As readers will no doubt be aware, over the winter, an Immigration Bill has been passing (not entirely quietly) through the various stages of Parliamentary scrutiny following its publication in October.

That passage has recently concluded with the announcement that the Bill has received Royal Assent, meaning that it is now settled legislation. This legislation is known as the Immigration Act 2014.

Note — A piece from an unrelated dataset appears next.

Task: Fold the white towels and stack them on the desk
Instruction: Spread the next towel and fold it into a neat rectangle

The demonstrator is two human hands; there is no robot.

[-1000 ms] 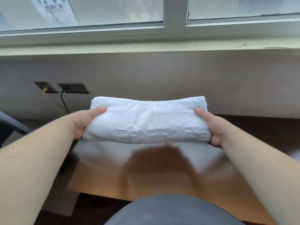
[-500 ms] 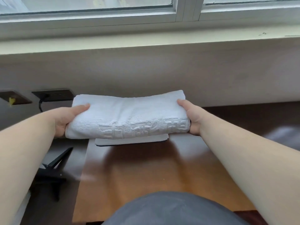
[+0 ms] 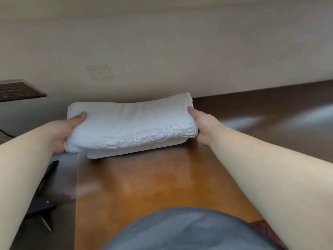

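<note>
A folded white towel (image 3: 129, 123) with a raised woven pattern along its near edge lies between my two hands, at the far end of the brown wooden desk (image 3: 144, 186). My left hand (image 3: 67, 129) grips its left end, thumb on top. My right hand (image 3: 201, 125) grips its right end the same way. Under it lies another folded white towel (image 3: 108, 154), only its near edge showing. The upper towel rests on or just above the lower one; I cannot tell which. It overhangs the desk's left edge.
A beige wall (image 3: 162, 51) rises right behind the towels. A dark socket plate (image 3: 16, 91) sits on the wall at left. Left of the desk, low down, stands a black metal frame (image 3: 45, 195). The desk stretches on to the right, darker and glossy.
My hands have carried the folded towel down and away from me onto the towel lying at the desk's far end. The camera has tilted down, and the window is out of view.
</note>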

The Immigration Act introduces a number of changes affecting migrants, particularly in relation to access to services and wider Government powers. These include the following:

  • Migrants who do not have indefinite leave to remain in the UK will be required to make a financial contribution to the NHS. The new regime is expected to be implemented by April 2015
  • Private landlords will be required to conduct document checks for prospective tenants (in a similar manner to how employers are required to conduct right to work document checks). This is due to be rolled out as a pilot later this year.
  • The number of immigration decisions that can be appealed has fallen from 17 to 4.
  • Additional powers to enable the Government to investigate ‘sham’ marriages and civil partnerships.
  • Restrictions on the ability of migrants who do not have permission to be in the UK to obtain UK driving licences and open bank accounts.
  • Provisions designed to ensure the courts have regard to Parliament’s view of what the public interest requires when considering claims under Article 8 of European Convention of Human Rights (regarding the right to a private and family life).

The Government's announcement on the Act receiving Royal Assent summarises the main points from the Government's perspective. The Immigration Act has been hailed by the Immigration and Security Minister as "... a landmark piece of legislation which will build on our existing reforms to ensure that our immigration system works in the national interest."